In terms of architectural design, AI6 is expected to integrate functions such as perception, decision-making, and image processing that originally required the cooperation of multiple chips into a single SoC to form a more integrated computing platform. This can reduce power consumption and data transmission latency, and improve system stability.
In terms of production capacity planning, if Optimus enters the stage of large-scale mass production, each robot will need to be equipped with a high-performance AI6 chip, and the overall demand scale will be much higher than the current automotive market.
In addition, in order to meet the needs of high bandwidth and high computing power, AI6 is expected to introduce advanced packaging technologies, such as TSMC CoWoS or Samsung I-Cube and other heterogeneous integration solutions, to improve data exchange efficiency and support real-time inference of large neural network models.

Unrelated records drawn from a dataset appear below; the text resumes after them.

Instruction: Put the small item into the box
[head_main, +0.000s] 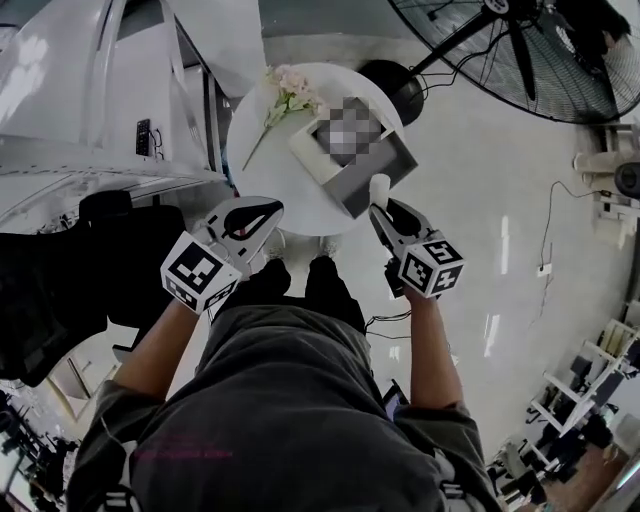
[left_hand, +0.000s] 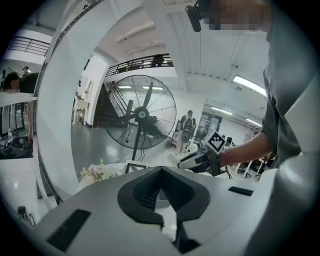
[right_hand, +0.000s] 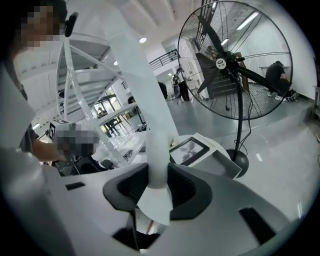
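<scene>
- The left gripper (head_main: 268, 212), a white claw with black pads and a marker cube, is at about 10 o'clock from the person's trunk. It hangs over the near edge of the round white table (head_main: 262, 172). In the left gripper view its pads (left_hand: 150, 190) are pressed together with nothing between them.
- A small bunch of pale pink flowers (head_main: 290, 90) lies at the table's 11 o'clock.
- The open grey box with a white rim (head_main: 398, 152) sits on the table's 2 o'clock side, turned at an angle. A framed picture (right_hand: 190, 150) lies in it.
- The small white cylindrical item (head_main: 380, 190) is just outside the box, at the box's 6 o'clock corner. It is off the tabletop, upright in the claw.
- The right gripper (head_main: 380, 210), at 1 o'clock from the trunk, pinches that item between its black pads; the right gripper view shows them closed on it.
- A large black pedestal fan (head_main: 530, 50) stands on the floor at the table's 2 o'clock.
</scene>
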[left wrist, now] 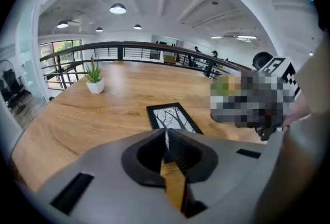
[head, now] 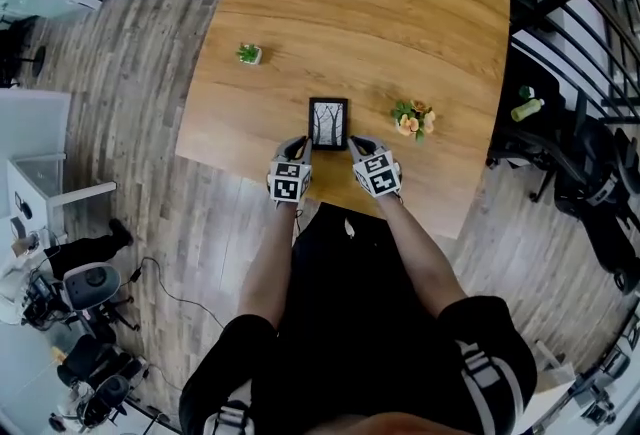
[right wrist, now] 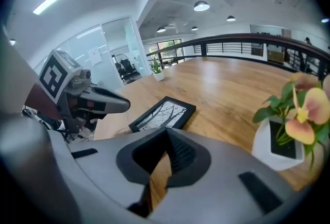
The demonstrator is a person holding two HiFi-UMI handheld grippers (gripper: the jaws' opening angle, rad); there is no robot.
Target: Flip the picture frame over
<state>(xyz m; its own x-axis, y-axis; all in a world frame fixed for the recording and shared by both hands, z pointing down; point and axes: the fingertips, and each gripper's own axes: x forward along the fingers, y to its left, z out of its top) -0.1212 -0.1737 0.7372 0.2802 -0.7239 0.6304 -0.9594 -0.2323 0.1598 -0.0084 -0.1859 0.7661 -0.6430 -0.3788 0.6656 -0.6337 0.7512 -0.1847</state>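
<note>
One picture frame (head: 328,123) is seen lying flat, print side up, on the wooden table (head: 380,13) near its front edge, just ahead of the two grippers and between them. The left gripper (head: 299,147) and the right gripper (head: 358,146) are each clenched on nothing, with their jaws brought together. Two potted plants are counted: a small green plant (head: 249,54) well apart to the left, and a flowering plant (head: 414,119) near the frame's right side. The bare-tree print and the ceiling lamps (left wrist: 117,9) are made out only in the gripper views. The table's whole outline is given only by the head view.
</note>
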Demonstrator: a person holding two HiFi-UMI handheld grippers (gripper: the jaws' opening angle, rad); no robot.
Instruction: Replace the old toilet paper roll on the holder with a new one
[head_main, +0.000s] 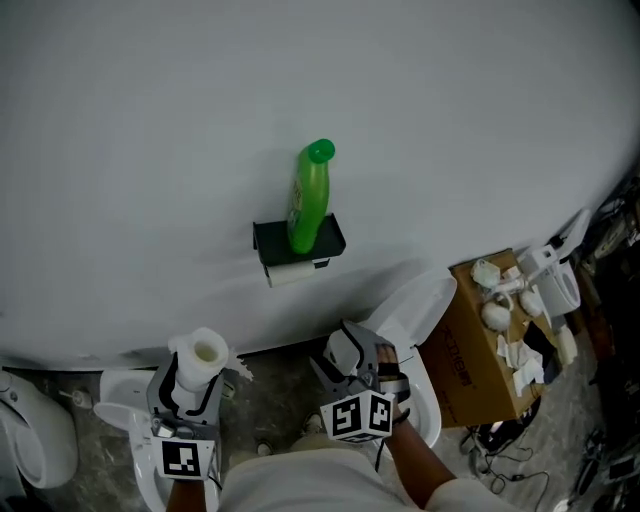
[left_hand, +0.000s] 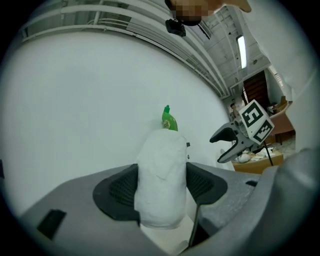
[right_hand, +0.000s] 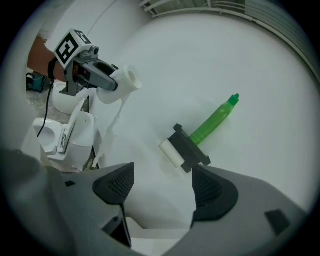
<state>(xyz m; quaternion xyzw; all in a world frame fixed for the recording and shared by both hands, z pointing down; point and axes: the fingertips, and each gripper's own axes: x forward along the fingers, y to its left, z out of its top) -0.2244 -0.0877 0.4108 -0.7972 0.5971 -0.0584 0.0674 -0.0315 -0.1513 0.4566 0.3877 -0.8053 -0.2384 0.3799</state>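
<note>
A black holder (head_main: 298, 242) is fixed to the white wall, with a thin old roll (head_main: 293, 273) under its shelf and a green bottle (head_main: 310, 196) standing on top. My left gripper (head_main: 192, 388) is shut on a full white toilet paper roll (head_main: 200, 358) at the lower left, well below the holder. In the left gripper view that roll (left_hand: 162, 177) fills the gap between the jaws. My right gripper (head_main: 352, 362) stands open and empty at the lower middle. In the right gripper view the holder (right_hand: 189, 148) and old roll (right_hand: 170, 152) lie ahead, beyond its fingers (right_hand: 212, 192).
A white toilet (head_main: 418, 318) stands below the holder to the right. A cardboard box (head_main: 490, 345) with white objects sits at the far right beside cables. Another white fixture (head_main: 35, 430) is at the far left. The floor is mottled grey.
</note>
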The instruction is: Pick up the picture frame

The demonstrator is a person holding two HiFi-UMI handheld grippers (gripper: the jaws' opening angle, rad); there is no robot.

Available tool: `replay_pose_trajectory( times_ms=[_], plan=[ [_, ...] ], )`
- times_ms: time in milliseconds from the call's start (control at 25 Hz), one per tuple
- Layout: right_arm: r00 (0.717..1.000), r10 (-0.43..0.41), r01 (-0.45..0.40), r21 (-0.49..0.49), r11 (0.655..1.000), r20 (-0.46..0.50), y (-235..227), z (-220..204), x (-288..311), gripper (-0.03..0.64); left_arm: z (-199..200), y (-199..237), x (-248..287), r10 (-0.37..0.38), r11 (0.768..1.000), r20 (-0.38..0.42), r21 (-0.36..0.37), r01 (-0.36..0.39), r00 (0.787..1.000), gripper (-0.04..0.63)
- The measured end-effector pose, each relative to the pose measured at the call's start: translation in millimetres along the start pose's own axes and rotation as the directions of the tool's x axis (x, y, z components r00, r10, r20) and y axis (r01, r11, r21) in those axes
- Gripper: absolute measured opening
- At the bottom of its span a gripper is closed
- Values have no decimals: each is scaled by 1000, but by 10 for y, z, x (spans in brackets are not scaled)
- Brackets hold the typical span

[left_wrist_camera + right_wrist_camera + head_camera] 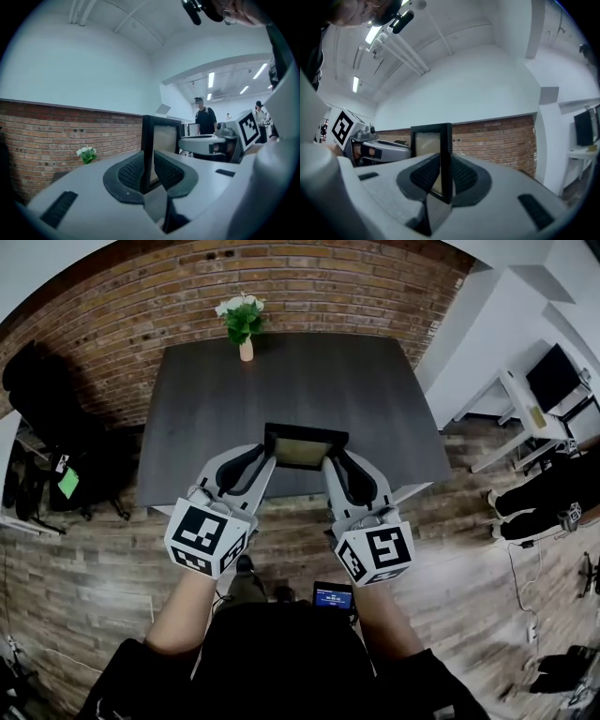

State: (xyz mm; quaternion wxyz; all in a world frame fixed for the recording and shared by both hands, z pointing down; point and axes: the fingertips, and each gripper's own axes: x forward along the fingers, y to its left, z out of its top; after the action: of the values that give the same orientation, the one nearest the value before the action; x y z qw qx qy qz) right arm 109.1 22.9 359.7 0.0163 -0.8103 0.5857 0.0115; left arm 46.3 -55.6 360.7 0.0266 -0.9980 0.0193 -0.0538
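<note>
A black picture frame (305, 446) with a pale pane hangs between both grippers over the near edge of the dark table (281, 381). My left gripper (265, 457) is shut on the frame's left side, its dark pads (131, 172) clamping the black edge (147, 150). My right gripper (334, 461) is shut on the right side, the frame's edge (445, 159) pinched between its pads (461, 176). In the left gripper view the right gripper (220, 140) shows across the frame, and the left gripper (375, 147) shows likewise in the right gripper view.
A small vase of white flowers (244, 320) stands at the table's far edge against the brick wall (309, 282). A black chair (47, 427) is at the left, white desks (530, 409) at the right. Two people (204, 117) stand in the background.
</note>
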Motion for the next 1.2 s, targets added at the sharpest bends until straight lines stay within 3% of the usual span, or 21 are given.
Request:
replay_pose_trajectory(
  times_ms=[600, 1200],
  plan=[
    [1000, 0, 1, 36, 999, -6, -63, -199, -405, 72, -260, -436, -84, -5, 1000, -42, -8, 5, 999, 63],
    [1000, 30, -30, 58, 998, -5, 31, -246, -436, 72, -312, -431, -186, 21, 999, -35, -35, -22, 999, 64]
  ],
)
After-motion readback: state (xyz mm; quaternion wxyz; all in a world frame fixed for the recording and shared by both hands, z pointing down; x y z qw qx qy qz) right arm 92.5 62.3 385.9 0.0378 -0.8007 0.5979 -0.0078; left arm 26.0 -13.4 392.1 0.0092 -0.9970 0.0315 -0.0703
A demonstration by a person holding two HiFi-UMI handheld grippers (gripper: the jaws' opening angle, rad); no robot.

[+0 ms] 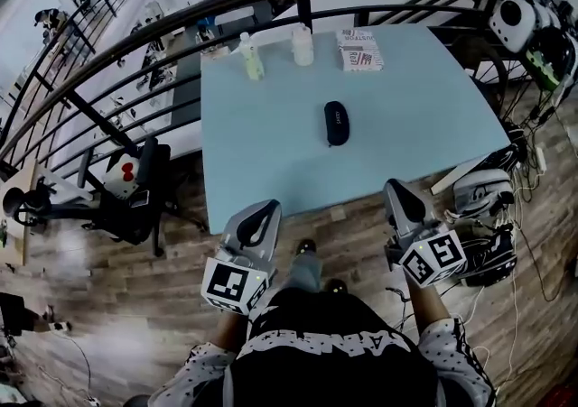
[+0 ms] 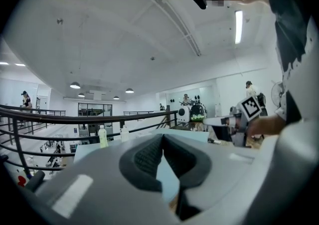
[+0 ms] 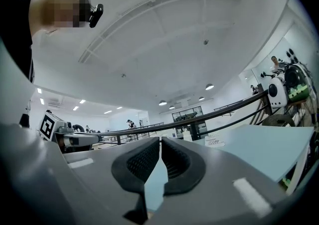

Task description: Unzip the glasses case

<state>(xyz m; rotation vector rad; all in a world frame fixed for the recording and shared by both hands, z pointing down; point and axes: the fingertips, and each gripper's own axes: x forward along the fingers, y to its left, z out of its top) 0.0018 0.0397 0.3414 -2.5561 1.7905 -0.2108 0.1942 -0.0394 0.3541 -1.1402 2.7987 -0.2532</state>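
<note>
2 grippers empty: L gripper (image 1: pixel 266 208) & R gripper (image 1: pixel 398 189), both w/ jaws together, held off the near edge of the blue table (image 1: pixel 262 152). Black glasses case (image 1: pixel 335 122) lies mid-table, well apart from both; 2 bottles (image 1: pixel 252 57) & a box (image 1: pixel 359 49) at far edge.

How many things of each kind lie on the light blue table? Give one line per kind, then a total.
Glasses case: 1
Bottles: 2, a greenish bottle and a white bottle
Printed packet: 1
Total: 4
</note>
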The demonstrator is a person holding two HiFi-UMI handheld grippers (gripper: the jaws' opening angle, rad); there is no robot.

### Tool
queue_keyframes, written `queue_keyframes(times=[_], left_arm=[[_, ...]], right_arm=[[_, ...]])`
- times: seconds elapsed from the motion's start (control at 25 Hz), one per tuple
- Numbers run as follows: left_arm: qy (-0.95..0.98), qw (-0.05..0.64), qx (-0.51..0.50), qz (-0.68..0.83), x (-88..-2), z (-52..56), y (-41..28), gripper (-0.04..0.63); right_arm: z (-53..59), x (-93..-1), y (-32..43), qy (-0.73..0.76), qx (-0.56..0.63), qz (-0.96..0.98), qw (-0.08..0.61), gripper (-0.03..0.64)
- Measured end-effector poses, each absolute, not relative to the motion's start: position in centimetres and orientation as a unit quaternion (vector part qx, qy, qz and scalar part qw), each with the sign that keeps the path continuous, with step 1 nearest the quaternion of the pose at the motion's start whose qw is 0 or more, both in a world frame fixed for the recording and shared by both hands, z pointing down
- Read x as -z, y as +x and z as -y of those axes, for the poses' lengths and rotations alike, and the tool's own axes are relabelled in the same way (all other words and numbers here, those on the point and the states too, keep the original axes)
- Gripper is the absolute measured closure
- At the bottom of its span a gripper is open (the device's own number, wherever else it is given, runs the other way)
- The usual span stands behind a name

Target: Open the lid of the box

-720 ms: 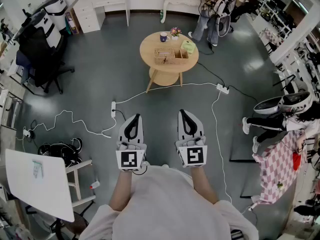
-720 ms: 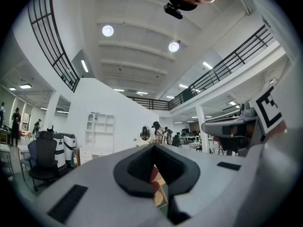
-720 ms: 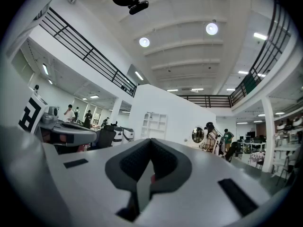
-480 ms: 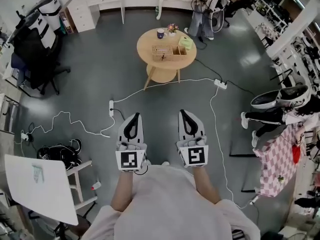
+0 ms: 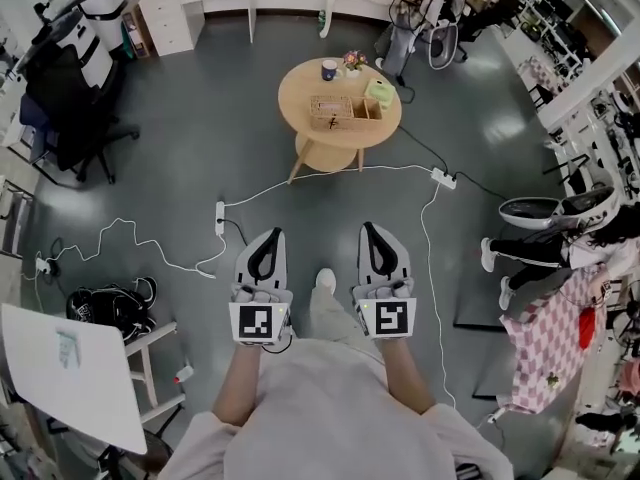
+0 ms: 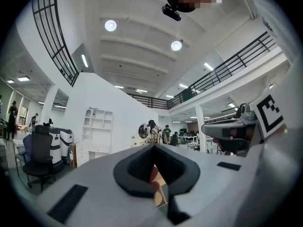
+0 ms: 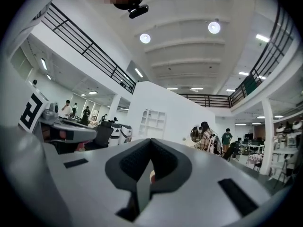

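Observation:
Far ahead stands a round wooden table (image 5: pixel 300 90), and on it a woven box (image 5: pixel 335 111), a pale green box (image 5: pixel 378 92), a mug (image 5: pixel 329 70) and a small flower pot (image 5: pixel 352 61). I hold both grippers at waist height, well short of the table. The left gripper (image 5: pixel 268 238) and the right gripper (image 5: pixel 374 230) point forward side by side. Both are shut with nothing between their jaws. In the left gripper view the left gripper (image 6: pixel 154 146) points up toward the hall ceiling. So does the right gripper (image 7: pixel 150 142) in its own view.
White cables and power strips (image 5: pixel 220 211) cross the grey floor between me and the table. An office chair (image 5: pixel 70 93) stands at the left, a white board (image 5: pixel 70 368) and a black bag (image 5: pixel 110 308) at the lower left. A seated person's legs (image 5: pixel 530 253) are at the right.
A white shoe has stepped forward between the two grippers, and the view has shifted slightly. Both grippers stay shut and side by side.

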State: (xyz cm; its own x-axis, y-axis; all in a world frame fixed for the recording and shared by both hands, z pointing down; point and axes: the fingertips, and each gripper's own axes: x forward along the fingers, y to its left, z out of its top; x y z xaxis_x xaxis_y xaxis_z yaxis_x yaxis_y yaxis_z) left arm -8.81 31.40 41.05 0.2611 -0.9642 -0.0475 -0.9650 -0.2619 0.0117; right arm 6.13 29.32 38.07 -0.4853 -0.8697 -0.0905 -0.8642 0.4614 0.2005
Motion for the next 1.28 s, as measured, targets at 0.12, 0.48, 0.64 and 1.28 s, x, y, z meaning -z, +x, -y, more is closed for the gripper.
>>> queue_keyframes(times=[0.12, 0.48, 0.64, 1.28], left_arm=[[-0.788, 0.017, -0.017, -0.615, -41.4, -27.6, -8.5, 0.600], [-0.768, 0.029, -0.007, -0.639, -40.2, -16.4, -5.1, 0.600], [-0.765, 0.028, -0.006, -0.644, -40.0, -12.6, -4.1, 0.600], [-0.779, 0.029, -0.003, -0.627, -42.0, 4.3, -6.3, 0.600]], right_arm=[[-25.1, -38.9, 6.1, 0.502, 0.096, 0.859, 0.004, 0.623], [-11.8, -39.2, 10.9, 0.478, 0.100, 0.873, 0.011, 0.623], [-7.7, -39.4, 11.9, 0.474, 0.099, 0.875, 0.014, 0.623], [9.1, -42.8, 10.4, 0.497, 0.074, 0.864, 0.039, 0.621]])
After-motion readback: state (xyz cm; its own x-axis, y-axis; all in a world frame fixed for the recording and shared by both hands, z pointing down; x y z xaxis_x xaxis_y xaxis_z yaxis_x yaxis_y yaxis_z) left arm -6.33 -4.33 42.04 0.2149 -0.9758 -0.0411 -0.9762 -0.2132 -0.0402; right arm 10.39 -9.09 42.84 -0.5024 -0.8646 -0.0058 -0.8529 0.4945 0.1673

Opportunities and challenges in Taiwan’s semiconductor supply chain
In the short term, TSMC still holds the main orders for AI5, and Tesla Dojo chips continue to use TSMC’s advanced packaging InFO-SoW. However, as Tesla expands its R&D layout in South Korea and promotes the localization of some advanced processes in the United States, the division of labor in the global supply chain is undergoing adjustments.

Tesla Dojo training chip: the world's first mass-produced System on Wafer (SoW) AI processor, using TSMC InFO technology, a 5×5 known good chip array, a bandwidth of 4.5 TB/s per side, and supports 15 kW heat dissipation and 18,000 A current input.
For Taiwan's supply chain, the key lies not only in advanced process capabilities, but also in the leadership of back-end integration technologies, including chiplet (small chip) integration, silicon photonics technology, and higher-end packaging and testing capabilities. If the technology gap can be maintained in the fields of heterogeneous integration and high-speed interconnection, it will help consolidate its core position in the AI chip era.